Accidental poisoning of preschool children from non-medicinal substances (2001 | ref: 5021)
This article details a recently published NISU study (see rec. # 4931) that shows that poisoning of preschool children from non-medicinal substances is very rarely a cause of death in Australia. Over the period 1979-1997, 27 children aged 0-4 years died due to poisoning by non-medicinal substances. Many of these deaths were due to agricultural and horticultural chemicals (13 cases). However, poisoning of preschool children is a much more substantial problem when defined in terms of hospitalisations.

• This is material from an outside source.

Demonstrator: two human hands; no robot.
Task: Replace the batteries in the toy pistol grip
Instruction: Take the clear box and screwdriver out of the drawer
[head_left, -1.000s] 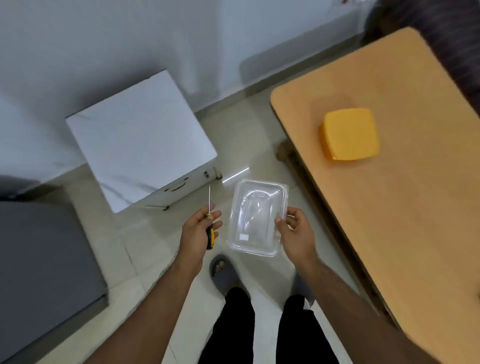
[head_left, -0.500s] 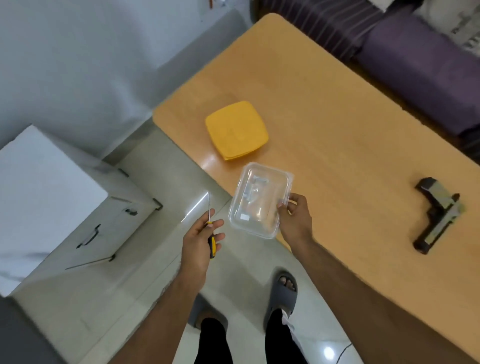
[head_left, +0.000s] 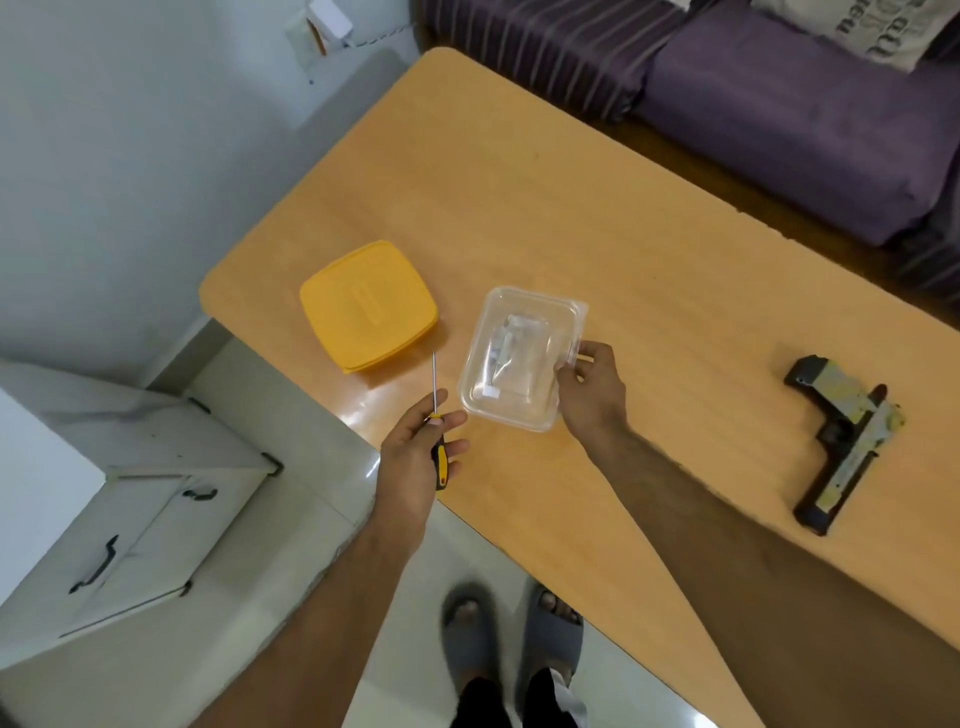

Another important finding of this study was the higher rate of hospitalisation for non-medicinal poisoning amongst pre-schoolers resident in the country as compared to the city.
Accidental poisoning of preschool children from nonmedicinal substances, Australia (2000 | ref: 4931)
Poisoning of children aged 0-4 years (preschoolers) from nonmedicinal substances is very rarely a cause of death in Australia. Although poisoning from such substances is a common cause of admission to hospital for this age group, few cases require any surgical or other procedures and length of stay is almost always very short. This suggests that a high proportion of cases are admitted for observation following suspected ingestion of a harmful substance, rather than because of evidence of toxic effects. The incidence rate of poisoning of preschoolers from nonmedicinal substances, based on hospitalisations, was higher in the country than in the city, particularly from rodenticides and 'other plants', but also from detergents, shampoos, other cleaning and polishing agents, petrol, solvents, insecticides, and corrosive and caustic substances.